▶ [WORKING DATA]
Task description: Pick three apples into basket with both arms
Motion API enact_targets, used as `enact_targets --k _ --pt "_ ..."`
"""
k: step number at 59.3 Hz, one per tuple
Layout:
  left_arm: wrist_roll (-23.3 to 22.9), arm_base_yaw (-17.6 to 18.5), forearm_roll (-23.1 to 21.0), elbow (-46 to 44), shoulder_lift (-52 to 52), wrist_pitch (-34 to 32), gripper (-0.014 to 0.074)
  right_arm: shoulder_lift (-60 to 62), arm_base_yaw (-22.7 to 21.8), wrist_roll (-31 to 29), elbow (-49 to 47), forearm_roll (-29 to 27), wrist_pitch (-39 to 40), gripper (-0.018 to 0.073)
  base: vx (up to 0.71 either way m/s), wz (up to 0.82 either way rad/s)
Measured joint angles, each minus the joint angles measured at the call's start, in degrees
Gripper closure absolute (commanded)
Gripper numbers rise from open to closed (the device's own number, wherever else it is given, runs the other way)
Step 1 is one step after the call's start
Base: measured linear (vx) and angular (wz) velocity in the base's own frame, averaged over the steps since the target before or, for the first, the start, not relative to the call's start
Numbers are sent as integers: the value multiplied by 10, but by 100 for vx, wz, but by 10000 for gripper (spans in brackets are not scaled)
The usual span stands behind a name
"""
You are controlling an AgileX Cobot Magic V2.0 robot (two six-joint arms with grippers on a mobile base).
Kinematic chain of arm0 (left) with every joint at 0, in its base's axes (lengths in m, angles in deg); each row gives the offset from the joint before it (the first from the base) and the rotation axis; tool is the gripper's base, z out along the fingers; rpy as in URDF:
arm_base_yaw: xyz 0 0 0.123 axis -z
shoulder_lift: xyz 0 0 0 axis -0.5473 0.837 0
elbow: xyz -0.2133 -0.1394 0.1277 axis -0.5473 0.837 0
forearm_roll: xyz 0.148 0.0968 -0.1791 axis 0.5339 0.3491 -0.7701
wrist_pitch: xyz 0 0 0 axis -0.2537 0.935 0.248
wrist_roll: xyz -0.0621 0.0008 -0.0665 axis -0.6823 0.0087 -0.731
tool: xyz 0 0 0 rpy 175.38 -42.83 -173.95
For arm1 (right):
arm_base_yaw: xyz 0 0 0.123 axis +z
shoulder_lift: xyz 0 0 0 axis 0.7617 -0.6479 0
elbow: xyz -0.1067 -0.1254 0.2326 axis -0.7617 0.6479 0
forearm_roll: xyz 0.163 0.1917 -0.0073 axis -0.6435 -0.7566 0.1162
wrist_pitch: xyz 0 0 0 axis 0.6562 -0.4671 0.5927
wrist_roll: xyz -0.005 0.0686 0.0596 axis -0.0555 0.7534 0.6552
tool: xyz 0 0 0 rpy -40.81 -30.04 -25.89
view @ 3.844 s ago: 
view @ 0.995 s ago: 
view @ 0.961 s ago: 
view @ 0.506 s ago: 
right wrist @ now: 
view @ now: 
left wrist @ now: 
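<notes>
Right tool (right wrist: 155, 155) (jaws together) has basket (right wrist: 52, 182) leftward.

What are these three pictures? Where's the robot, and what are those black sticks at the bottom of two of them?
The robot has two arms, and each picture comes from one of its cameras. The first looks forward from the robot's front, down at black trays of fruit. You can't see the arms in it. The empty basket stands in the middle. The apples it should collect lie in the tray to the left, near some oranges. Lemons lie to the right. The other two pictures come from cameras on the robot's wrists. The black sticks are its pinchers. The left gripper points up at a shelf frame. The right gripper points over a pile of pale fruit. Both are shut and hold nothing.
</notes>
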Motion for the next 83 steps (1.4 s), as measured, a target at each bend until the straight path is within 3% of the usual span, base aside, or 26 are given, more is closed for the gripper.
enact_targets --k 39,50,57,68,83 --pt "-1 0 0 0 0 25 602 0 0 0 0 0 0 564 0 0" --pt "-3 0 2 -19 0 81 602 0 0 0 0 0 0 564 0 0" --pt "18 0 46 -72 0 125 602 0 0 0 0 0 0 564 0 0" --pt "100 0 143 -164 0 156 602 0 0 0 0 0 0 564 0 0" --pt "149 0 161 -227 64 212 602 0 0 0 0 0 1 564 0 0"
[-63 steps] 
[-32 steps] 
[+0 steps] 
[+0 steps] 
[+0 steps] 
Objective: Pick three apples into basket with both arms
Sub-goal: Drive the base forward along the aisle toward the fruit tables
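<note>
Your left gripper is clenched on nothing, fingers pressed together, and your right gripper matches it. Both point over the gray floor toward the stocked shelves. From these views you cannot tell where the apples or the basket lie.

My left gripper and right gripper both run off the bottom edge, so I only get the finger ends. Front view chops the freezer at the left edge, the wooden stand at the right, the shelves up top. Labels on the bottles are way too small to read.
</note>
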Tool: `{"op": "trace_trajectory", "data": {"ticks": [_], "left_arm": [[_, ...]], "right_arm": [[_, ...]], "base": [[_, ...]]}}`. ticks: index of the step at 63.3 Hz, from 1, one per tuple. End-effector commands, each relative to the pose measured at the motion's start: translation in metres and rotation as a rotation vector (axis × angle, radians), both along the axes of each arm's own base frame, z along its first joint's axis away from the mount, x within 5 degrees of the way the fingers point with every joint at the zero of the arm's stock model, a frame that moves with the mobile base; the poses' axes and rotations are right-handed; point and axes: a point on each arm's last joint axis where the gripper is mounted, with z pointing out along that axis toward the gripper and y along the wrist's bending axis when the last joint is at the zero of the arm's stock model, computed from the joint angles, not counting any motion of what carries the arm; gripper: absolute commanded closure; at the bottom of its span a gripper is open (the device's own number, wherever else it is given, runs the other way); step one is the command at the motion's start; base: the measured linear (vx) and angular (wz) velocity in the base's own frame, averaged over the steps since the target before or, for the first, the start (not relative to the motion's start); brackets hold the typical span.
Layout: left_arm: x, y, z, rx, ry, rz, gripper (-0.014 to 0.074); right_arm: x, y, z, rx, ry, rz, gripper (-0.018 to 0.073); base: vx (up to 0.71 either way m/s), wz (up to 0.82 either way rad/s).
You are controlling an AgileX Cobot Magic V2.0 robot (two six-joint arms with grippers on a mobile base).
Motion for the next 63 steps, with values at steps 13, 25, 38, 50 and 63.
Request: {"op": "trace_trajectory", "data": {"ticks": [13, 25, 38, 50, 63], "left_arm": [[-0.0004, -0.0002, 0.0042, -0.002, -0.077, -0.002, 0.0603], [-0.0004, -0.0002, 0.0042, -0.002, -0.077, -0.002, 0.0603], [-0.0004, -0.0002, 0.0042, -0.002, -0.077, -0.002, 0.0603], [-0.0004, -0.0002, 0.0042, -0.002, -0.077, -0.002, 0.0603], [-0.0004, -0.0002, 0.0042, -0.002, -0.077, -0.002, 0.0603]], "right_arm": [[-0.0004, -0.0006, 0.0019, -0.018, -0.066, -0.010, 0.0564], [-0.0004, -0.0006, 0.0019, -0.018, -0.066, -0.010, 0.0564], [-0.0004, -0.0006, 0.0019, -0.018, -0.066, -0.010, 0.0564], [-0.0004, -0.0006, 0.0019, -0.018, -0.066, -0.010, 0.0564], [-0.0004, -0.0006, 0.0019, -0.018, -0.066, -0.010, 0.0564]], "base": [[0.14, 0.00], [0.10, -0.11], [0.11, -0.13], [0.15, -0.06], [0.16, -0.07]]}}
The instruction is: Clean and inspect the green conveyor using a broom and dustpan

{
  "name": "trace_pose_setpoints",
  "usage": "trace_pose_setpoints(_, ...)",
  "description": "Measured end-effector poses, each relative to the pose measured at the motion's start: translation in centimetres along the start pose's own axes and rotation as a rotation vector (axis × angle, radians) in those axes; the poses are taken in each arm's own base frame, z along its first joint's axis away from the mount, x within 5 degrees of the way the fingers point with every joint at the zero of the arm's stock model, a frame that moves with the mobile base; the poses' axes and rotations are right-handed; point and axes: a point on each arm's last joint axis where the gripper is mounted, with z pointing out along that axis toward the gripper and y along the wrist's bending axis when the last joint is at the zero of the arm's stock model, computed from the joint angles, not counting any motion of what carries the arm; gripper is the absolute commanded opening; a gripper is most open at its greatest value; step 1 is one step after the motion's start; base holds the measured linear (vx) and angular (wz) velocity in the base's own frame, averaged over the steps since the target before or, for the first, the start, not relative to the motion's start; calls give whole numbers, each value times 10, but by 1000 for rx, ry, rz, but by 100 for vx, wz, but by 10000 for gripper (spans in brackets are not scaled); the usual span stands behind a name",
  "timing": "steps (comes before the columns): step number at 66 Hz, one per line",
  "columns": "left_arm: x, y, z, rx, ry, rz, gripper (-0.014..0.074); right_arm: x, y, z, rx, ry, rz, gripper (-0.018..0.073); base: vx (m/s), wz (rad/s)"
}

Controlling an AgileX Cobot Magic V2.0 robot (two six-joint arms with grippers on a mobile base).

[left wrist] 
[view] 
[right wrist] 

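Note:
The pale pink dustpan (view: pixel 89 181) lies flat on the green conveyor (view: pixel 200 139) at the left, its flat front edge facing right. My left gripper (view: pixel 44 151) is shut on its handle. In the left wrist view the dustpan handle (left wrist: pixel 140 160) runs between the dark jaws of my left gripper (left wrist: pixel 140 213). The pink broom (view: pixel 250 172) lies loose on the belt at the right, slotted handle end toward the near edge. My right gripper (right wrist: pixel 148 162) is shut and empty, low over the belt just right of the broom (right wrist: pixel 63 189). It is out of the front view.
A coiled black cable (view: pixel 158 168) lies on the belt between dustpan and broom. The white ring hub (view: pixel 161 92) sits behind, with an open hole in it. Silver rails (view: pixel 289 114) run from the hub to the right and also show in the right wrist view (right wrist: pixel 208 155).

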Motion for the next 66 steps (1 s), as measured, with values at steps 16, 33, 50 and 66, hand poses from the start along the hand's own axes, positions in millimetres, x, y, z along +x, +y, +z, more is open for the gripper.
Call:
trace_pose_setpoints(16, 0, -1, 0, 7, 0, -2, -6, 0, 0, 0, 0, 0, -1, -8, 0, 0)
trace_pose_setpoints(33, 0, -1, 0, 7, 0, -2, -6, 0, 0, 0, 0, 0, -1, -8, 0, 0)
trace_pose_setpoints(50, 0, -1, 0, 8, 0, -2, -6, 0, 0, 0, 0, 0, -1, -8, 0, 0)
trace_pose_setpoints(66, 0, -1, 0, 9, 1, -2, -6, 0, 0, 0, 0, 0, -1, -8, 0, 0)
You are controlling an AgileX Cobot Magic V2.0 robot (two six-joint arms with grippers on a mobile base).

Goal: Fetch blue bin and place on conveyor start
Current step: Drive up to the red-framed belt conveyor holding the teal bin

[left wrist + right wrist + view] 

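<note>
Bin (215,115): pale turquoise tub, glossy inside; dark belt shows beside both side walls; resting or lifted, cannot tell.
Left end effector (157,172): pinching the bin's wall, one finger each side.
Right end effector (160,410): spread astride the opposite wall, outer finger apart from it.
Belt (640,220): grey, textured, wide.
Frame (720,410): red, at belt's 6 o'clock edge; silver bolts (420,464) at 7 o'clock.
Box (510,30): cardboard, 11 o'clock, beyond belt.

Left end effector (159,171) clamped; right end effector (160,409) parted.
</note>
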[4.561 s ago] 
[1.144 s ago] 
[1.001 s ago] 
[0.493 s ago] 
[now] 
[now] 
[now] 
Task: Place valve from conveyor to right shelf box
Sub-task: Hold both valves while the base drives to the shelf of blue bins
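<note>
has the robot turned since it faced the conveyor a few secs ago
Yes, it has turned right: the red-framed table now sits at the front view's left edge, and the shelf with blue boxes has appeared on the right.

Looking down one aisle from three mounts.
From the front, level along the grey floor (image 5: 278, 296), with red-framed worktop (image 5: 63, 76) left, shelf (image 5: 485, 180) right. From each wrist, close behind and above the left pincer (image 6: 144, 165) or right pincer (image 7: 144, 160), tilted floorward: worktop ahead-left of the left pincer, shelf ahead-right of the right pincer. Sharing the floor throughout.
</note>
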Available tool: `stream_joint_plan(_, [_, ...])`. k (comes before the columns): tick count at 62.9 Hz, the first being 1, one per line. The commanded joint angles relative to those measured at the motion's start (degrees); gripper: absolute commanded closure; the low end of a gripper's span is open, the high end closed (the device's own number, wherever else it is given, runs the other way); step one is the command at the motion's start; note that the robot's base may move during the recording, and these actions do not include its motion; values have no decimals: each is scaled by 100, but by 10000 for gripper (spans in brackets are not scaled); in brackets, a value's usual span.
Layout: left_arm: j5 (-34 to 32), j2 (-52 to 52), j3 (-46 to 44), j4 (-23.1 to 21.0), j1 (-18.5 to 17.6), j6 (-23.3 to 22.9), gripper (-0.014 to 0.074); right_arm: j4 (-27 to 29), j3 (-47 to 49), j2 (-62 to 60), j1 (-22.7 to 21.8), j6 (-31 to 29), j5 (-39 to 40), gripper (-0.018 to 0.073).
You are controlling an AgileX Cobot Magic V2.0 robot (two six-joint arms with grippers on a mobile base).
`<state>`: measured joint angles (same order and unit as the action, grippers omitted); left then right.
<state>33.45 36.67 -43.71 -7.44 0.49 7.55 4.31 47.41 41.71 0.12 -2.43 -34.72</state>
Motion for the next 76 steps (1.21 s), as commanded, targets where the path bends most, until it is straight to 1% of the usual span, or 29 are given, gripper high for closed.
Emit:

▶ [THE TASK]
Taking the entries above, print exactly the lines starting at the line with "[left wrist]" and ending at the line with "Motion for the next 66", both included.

▶ [ANSWER]
[left wrist] 
[view] 
[right wrist] 

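Note:
The pale pink dustpan (view: pixel 89 181) lies flat on the green conveyor (view: pixel 200 139) at the left, its flat front edge facing right. My left gripper (view: pixel 44 151) is shut on its handle. In the left wrist view the dustpan handle (left wrist: pixel 140 160) runs between the dark jaws of my left gripper (left wrist: pixel 140 213). The pink broom (view: pixel 250 172) lies loose on the belt at the right, slotted handle end toward the near edge. My right gripper (right wrist: pixel 148 162) is shut and empty, low over the belt just right of the broom (right wrist: pixel 63 189). It is out of the front view.
A coiled black cable (view: pixel 158 168) lies on the belt between dustpan and broom. The white ring hub (view: pixel 161 92) sits behind, with an open hole in it. Silver rails (view: pixel 289 114) run from the hub to the right and also show in the right wrist view (right wrist: pixel 208 155).
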
Motion for the next 66 steps (1 s), as measured, with values at steps 16, 33, 50 and 66, hand poses from the start along the hand's own axes, positions in millimetres, x, y, z along +x, +y, +z, more is open for the gripper.

This answer requires no further additions.